A Boston Startup is Solving a Classic Optimization Problem with Machine Learning
Here’s a classic optimisation problem – most transportation and logistics companies are still using the old methods of deciding routes for trucks. While the big companies are getting on board with data analytics, others are stuck in a rut.
When drivers get stuck in traffic jams, or the original path has a diversion in the middle, the truck drivers get behind on their schedule. This, as you might expect, results in major losses for the company and leads to customer dissatisfaction.
A startup from Boston, Wise Systems, has devised a solution. They have paired data (partly taken from the drivers’ mobiles) with machine learning algorithms to optimise each route every truck will take. The variables the ML model looks at include the driver’s speed, GPS location from the cell phone, traffic on the route, weather, the truck’s destination, and what time the customer will be available to receive their order.
So the question is, how is this any different from the old methods? Well, the biggest advantage is that the model allows flexibility. The routes can be changed immediately depending on any changes in any variable. For example, if any road is closed or diverted, the driver will receive an immediate alert on his phone. If the driver is not scheduled to deliver on time, he will get an alert asking to speed up his truck.
This stems from the age-old Traveling Salesman problem which a lot of experts have been trying to solve since the early 20th century. The possibilities are endless.

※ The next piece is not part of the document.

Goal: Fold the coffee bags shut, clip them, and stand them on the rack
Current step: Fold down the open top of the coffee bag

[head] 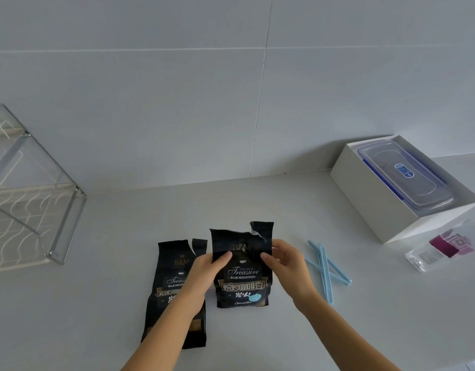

Using Wise System’s ML model, companies can save a lot of money by minimising the delivery time (and as a result making more deliveries in a day).
Our take on this
As mentioned, this is a problem that has plagued many a company since decades. It’s a surprise that it’s taken this long for a proper solution to come up for medium sized companies (the big companies like Amazon and Kuehne Nagel) have their own models). But now that it has, we can expect it to catch on pretty quickly.